It was absurd to suppose that the strange ravings of the second mate had had an effect on me. “Hanged! Pirates!” Was Carlos really a pirate, or Castro, his humble friend? It was vile of me to suspect Carlos. A couple of men, meeting by the scuttle, began to talk loudly, every word coming plainly to my ears in the stillness of my misery, and the large deserted steerage. One of them, new from home, was asking questions. Another answered:

“Oh, I lost half a seroon the last voyage — the old thing.”

“Haven’t they routed out the scoundrels yet?” the other asked.

The first man lowered his voice. I caught only that “the admiral was an old fool — no good for this job. He’s found out the name of the place the pirates come from — Rio Medio. That’s the place, only he can’t get in at it with his three-deckers. You saw his flagship?”

Rio Medio was the name of the town to which Carlos was going — which his uncle owned. They moved away from above.

What was I to believe? What could this mean? But the second mate’s, “Scoot, young man,” seemed to come to my ears like the blast of a trumpet. I became suddenly intensely anxious to find Macdonald — to see no more of Carlos.

From above came suddenly a gruff voice in Spanish. “Señor, it would be a great folly.”

Tomas Castro was descending the ladder gingerly. He was coming to fetch his bundle. I went hastily into the distance of the vast, dim cavern of spare room that served for the steerage.

“I want him very much,” Carlos said. “I like him. He would be of help to us.”

“It’s as your worship wills,” Castro said gruffly. They were both at the bottom of the ladder. “But an Englishman there would work great mischief. And this youth —  — ”

“I will take him, Tomas,” Carlos said, laying a hand on his arm.

“Those others will think he is a spy. I know them,” Castro muttered. “They will hang him, or work some devil’s mischief. You do not know that Irish judge — the canaille, the friend of priests.”

“He is very brave. He will not fear,” Carlos said.

I came suddenly forward. “I will not go with you,” Ï said, before I had reached them even.

Castro started back as if he had been stung, and caught at the wooden hand that sheathed his steel blade.

“Ah, it is you, Señor,” he said, with an air of relief and dislike. Carlos, softly and very affectionately, began inviting me to go to his uncle’s town. His uncle, he was sure, would welcome me. Jamaica and a planter’s life were not fit for me.

I had not then spoken very loudly, or had not made my meaning very clear. I felt a great desire to find Macdonald, and a simple life that I could understand.

“I am not going with you,” I said, very loudly this time.

He stopped at once. Through the scuttle of the half-deck we heard a hubbub of voices, of people exchanging greetings, of Christian names called out joyously. A tumultuous shuffling of feet went on continuously over our heads. The ship was crowded with people from the shore. Perhaps Macdonald was amongst them, even looking for me.

“Ah, amigo mio, but you must now,” said Carlos gently — ”you must —  —  — ” And, looking me straight in the face with a still, penetrating glance of his big, romantic eyes, “It is a good life,” he whispered seductively, “and I like you, John Kemp.
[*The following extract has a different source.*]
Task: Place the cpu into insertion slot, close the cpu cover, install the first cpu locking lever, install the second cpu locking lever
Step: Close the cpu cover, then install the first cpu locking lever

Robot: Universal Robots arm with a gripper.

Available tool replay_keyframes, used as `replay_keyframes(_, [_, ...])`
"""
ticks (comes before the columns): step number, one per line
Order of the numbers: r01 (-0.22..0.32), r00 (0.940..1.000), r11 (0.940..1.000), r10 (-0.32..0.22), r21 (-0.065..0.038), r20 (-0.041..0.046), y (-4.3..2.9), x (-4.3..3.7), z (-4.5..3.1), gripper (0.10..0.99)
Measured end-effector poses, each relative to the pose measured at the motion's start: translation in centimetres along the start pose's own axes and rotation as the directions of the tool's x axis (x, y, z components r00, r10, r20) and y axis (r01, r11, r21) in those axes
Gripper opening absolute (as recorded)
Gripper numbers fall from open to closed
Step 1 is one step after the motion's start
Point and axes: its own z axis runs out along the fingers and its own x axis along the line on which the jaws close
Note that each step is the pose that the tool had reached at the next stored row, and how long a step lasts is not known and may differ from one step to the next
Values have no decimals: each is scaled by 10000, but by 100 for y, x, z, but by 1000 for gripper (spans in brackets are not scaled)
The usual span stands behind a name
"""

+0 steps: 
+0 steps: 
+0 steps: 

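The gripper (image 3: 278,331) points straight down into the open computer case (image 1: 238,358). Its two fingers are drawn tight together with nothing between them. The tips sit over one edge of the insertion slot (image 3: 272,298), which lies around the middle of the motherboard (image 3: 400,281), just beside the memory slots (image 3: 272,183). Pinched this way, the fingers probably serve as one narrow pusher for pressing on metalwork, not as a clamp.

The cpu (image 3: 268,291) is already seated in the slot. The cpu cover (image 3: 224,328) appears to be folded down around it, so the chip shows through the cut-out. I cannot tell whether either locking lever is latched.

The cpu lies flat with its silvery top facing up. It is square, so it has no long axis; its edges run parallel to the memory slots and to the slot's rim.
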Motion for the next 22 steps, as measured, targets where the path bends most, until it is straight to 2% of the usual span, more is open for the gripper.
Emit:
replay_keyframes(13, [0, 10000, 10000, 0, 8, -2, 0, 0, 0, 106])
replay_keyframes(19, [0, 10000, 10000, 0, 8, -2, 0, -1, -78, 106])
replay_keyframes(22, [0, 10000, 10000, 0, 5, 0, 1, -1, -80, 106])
You are young-very young yet. But I love you very much for your own sake, and for the sake of one I shall never see again.”

He fascinated me. He was all eyes in the dusk, standing in a languid pose just clear of the shaft of light that fell through the scuttle in a square patch.

I lowered my voice, too. “What life?” I asked.

“Life in my uncle’s palace,” he said, so sweetly and persuasively that the suggestiveness of it caused a thrill in me.

His uncle could nominate me to posts of honour fit for a caballero.

I seemed to wake up. “Your uncle the pirate!” I cried, and was amazed at my own words.

Tomas Castro sprang up, and placed his rough, hot hand over my lips.

“Be quiet, John Kemp, you fool!” he hissed with sudden energy.

He had spruced himself, but I seemed to see the rags still nutter about him. He had combed out his beard, but I could not forget the knots that had been in it.

“I told your worship how foolish and wrong-headed these English are,” he said sardonically to Carlos. And then to me, “If the senor speaks loudly again, I shall kill him.”

He was evidently very frightened of something.

Carlos, silent as an apparition at the foot of the ladder, put a finger to his lips and glanced upwards.

Castro writhed his whole body, and I stepped backwards. “I know what Rio Medio is,” I said, not very loudly. “It is a nest of pirates.”

Castro crept towards me again on the points of his toes. “Señor Don Juan Kemp, child of the devil,” he hissed, looking very much frightened, “you must die!”

I smiled. He was trembling all over. I could hear the talking and laughing that went on under the break of the poop. Two women were kissing, with little cries, near the hatchway. I could hear them distinctly.

Tomas Castro dropped his ragged cloak with a grandiose gesture.

“By my hand!” he added with difficulty.

He was really very much alarmed. Carlos was gazing up the hatch. I was ready to laugh at the idea of dying by Tomas Castro’s hand while, within five feet of me, people were laughing and kissing. I should have laughed had I not suddenly felt his hand on my throat. I kicked his shins hard, and fell backwards over a chest. He went back a step or two, flourished his arm, beat his chest, and turned furiously upon Carlos.

“He will get us murdered,” he said. “Do you think we are safe here? If these people here heard that name they wouldn’t wait to ask who your worship is. They would tear us to pieces in an instant. I tell you — moi, Tomas Castro — he will ruin us, this white fool —  —  — -”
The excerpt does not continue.